President Barack Obama has used the case of an Indian-American woman who became an entrepreneur in Silicon Valley, for whom it took an agonizing 12 years to be able to get a green card, to once more push for comprehensive immigration reform that will attract the world’s best talents.
“We’re training our own competition, rather than invite those incredibly talented young people, like Geetha, to stay here and start businesses and create jobs here,” Obama noted in his speech about immigration reform on Monday in San Francisco.
Geetha Vallabhaneni is an entrepreneur who came from India to the United States 15 years ago to pursue the American dream, and was given the privilege of introducing Obama at the event. A White House official says that it took 12 long years for Geetha, who now lives in Silicon Valley, to get a green card. Geetha started Luminix, which is an enterprise software firm, within just ten months of finally getting her green card.
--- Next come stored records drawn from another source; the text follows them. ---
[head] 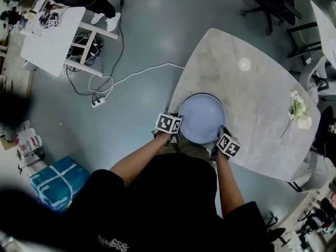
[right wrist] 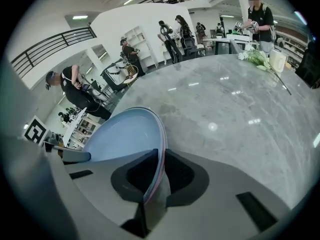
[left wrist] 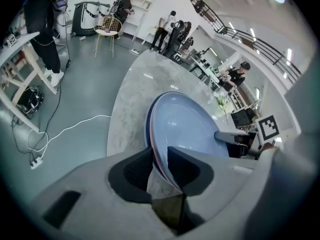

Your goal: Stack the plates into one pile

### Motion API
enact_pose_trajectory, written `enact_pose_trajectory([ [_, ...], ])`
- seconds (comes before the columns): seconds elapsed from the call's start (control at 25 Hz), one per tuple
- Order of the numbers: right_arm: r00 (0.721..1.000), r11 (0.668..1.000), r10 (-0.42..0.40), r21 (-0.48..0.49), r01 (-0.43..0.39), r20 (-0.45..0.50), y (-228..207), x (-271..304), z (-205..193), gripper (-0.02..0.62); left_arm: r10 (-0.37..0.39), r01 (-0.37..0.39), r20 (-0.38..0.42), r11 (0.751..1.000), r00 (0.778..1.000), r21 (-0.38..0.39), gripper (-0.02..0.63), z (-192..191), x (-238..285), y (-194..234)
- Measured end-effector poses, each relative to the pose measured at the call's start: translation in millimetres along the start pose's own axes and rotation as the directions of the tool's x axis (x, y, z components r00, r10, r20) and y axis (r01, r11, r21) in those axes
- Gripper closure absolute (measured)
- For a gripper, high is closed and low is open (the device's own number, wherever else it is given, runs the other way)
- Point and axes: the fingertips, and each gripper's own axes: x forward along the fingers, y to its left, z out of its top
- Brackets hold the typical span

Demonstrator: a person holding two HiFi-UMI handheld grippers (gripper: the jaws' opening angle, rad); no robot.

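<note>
So the pile of plates (head: 201, 118) was round glossy ones, pale blue on top with pink and dark rims peeking out underneath. It sat at the near edge of the grey marble-look table (head: 252, 77), right in front of the person. From the head view, a bit of it looked like it hung past the edge. I couldn't tell if it was fully resting or just above the surface.

The right gripper (right wrist: 159, 166) was clamped on the right side of the rim, with the layered edge filling the gap between its pads. The left gripper (left wrist: 160, 156) had the opposite rim between its jaws. There the jaws stood a little apart, with a sliver of table showing beside the rim, so I'd call it loose rather than pinching.

Handling-wise, I'd guess these are stiff and hard, probably ceramic or something like it. One plate wouldn't weigh much, but a pile would. The glaze looked slick, so the plates could slide over each other if the pile tipped, and a knocked rim would likely chip. The best hold seemed to be what was already happening: two opposite points on the rim, pads biting across all the layers, pile kept level.
</note>
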Motion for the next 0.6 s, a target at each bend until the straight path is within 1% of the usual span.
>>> enact_pose_trajectory([
  [0.16,1.000,1.000,0.011,-0.029,-0.010,0.022,2.0,1.4,4.0,0.549,-0.005,0.005,-0.019,1.000,1.000,0.020,0.489,-1.3,-1.5,-4.7],
  [0.28,0.999,0.999,0.010,-0.038,-0.008,0.034,3.9,3.3,4.1,0.549,0.002,-0.002,-0.010,1.000,1.000,0.009,0.422,-4.5,-2.2,-8.4],
  [0.4,0.999,0.999,0.000,-0.047,0.002,0.041,5.6,2.2,4.9,0.549,0.036,-0.036,0.016,0.999,0.999,-0.004,0.397,-7.8,-3.5,-6.9],
  [0.6,0.999,0.998,-0.009,-0.066,0.012,0.043,6.5,0.6,5.1,0.549,0.049,-0.046,0.060,0.998,0.997,-0.043,0.396,-6.6,-10.1,-5.1],
])
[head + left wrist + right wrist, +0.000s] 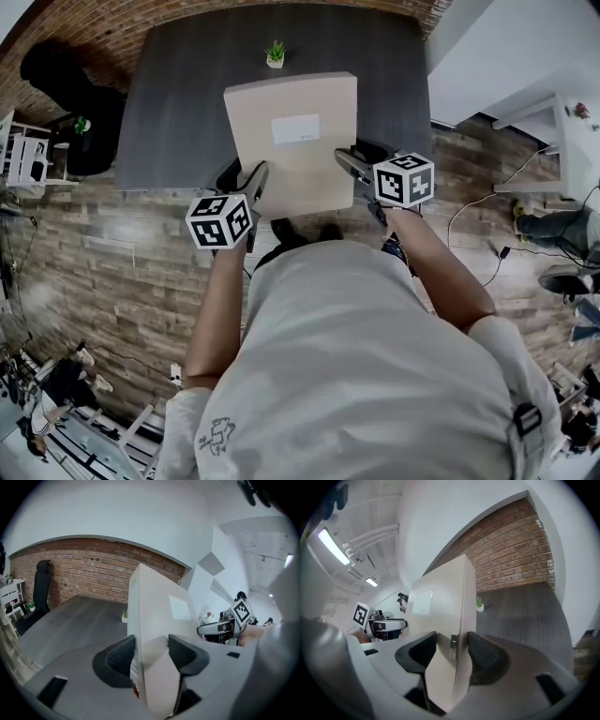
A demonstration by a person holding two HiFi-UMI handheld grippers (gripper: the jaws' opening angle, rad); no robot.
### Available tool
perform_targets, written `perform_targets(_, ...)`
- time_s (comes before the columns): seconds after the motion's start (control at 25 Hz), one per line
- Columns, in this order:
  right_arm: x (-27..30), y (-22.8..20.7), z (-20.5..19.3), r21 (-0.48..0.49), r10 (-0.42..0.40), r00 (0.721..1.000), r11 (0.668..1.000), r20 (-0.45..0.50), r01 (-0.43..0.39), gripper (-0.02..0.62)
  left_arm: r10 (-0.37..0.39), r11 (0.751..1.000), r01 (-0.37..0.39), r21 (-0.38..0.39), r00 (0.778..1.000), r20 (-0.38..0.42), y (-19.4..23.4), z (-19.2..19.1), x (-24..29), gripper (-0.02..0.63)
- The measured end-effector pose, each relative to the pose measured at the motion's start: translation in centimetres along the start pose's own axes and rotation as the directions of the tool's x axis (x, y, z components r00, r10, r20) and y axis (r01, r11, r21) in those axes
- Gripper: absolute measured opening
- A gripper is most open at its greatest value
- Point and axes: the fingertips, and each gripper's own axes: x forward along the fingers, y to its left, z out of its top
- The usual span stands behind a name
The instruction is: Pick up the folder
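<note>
The folder (pixel 292 141) is held between your two grippers, flat and face up, its white label (pixel 295 128) on top. It reaches out over the near edge of the dark table (pixel 178 103), and its near part is above the wooden floor (pixel 112 253). Your left gripper (pixel 251 183) clamps the folder's left edge, both pads pressed on it. Your right gripper (pixel 354 161) clamps the right edge the same way, beside a small metal clasp (pixel 453 646). A small potted plant (pixel 275 53) stands on the table beyond the folder's far edge.
</note>
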Motion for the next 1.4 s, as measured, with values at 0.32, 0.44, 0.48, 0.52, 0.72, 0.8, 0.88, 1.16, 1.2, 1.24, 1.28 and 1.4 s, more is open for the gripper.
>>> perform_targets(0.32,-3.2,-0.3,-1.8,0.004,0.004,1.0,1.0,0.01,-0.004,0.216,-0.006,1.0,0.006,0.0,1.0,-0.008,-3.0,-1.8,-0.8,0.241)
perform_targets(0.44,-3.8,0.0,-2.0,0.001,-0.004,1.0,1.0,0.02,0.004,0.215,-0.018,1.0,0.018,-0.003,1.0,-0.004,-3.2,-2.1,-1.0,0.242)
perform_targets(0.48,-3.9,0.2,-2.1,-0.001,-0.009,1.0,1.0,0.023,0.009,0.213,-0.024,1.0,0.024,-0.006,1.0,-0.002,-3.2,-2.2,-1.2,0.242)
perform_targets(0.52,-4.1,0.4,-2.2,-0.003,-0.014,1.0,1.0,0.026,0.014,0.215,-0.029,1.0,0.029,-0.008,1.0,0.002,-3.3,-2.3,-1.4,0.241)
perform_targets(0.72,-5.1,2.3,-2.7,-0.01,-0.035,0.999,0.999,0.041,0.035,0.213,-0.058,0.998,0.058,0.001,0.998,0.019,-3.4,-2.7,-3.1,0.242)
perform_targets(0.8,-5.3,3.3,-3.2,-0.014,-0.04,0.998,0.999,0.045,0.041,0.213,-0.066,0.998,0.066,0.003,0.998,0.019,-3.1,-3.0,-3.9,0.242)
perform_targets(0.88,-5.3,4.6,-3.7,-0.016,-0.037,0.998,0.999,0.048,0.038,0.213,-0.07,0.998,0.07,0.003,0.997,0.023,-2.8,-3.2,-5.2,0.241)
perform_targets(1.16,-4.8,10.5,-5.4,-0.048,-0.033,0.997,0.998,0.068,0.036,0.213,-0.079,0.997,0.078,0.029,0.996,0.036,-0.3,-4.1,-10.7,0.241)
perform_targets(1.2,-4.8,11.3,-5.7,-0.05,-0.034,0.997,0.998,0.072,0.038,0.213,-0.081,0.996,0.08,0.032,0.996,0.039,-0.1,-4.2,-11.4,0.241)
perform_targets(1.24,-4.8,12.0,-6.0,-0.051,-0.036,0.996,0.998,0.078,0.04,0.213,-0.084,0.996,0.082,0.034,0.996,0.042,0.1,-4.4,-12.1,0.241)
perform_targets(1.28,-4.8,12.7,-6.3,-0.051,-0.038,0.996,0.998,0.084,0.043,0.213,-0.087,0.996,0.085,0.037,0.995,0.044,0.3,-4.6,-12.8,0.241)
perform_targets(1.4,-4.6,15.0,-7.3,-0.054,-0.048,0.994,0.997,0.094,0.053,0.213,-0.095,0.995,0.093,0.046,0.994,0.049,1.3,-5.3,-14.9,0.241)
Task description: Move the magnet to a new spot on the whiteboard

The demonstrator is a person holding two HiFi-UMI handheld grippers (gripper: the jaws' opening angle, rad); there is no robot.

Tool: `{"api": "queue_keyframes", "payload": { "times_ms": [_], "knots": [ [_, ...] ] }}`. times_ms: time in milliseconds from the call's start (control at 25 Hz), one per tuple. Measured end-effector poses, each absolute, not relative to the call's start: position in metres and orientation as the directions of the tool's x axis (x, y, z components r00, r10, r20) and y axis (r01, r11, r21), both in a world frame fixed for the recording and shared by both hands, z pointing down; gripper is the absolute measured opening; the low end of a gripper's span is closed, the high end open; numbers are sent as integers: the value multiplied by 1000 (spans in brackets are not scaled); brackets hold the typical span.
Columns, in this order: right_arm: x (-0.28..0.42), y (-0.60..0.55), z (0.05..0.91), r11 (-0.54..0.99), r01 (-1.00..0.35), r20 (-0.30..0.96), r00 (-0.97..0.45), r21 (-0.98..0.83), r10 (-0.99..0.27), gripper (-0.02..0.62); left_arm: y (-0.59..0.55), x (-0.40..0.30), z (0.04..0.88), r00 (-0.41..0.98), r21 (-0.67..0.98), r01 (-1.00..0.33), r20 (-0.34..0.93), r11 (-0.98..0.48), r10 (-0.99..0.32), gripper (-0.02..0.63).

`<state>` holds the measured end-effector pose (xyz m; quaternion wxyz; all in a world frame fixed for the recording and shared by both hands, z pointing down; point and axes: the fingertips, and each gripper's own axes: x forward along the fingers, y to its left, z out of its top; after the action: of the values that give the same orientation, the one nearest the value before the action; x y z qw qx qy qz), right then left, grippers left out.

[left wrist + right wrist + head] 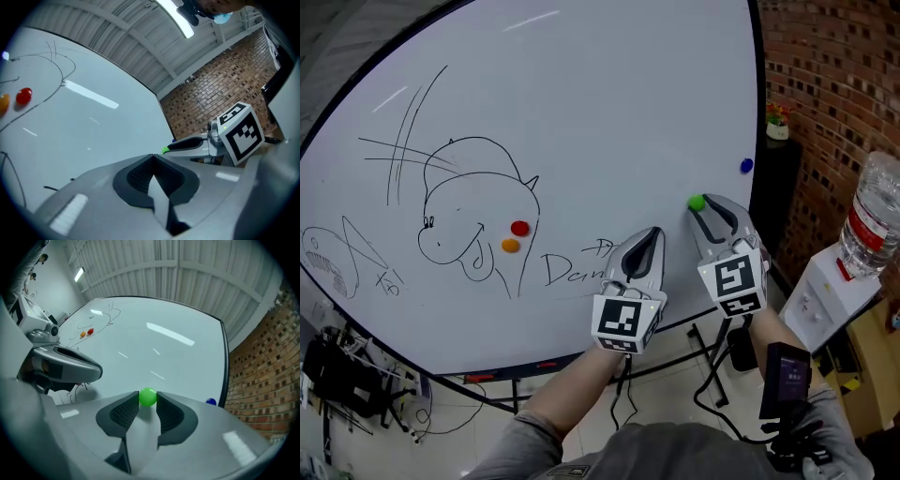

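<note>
Whiteboard [581, 103] ahead, magnet [148, 397] between the right gripper [703, 208] jaw tips at the board's lower right, left gripper [647, 234] just left of it (slightly lower), second magnet [746, 165] up-right near the board edge, magnet pair [519, 228] well left, bottle [874, 220] atop dispenser [830, 295] right of the board.

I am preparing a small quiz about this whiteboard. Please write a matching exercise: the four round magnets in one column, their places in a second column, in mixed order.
1. green round magnet
2. blue round magnet
3. red round magnet
4. orange round magnet

A. near the right edge of the white whiteboard
B. lower of the pair on the black marker drawing
C. between the fingers of the right gripper
D. upper of the same pair

Pairs: 1-C; 2-A; 3-D; 4-B
</note>
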<state>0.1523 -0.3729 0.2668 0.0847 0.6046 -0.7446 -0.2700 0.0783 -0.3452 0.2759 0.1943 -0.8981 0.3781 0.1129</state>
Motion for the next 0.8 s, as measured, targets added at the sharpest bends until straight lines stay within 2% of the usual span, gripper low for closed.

Obama has recently met with some of the top CEOs in the United States, and says that their biggest priority is that America starts inviting the world’s brightest minds to study in the country but then forces them to leave: “We end up sending them home to create new jobs and start new businesses someplace else,” Obama pointed out, saying that comprehensive immigration reform would make it easier to appeal to highly skilled foreign entrepreneurs, as well as eliminate the current backlog of family US visas.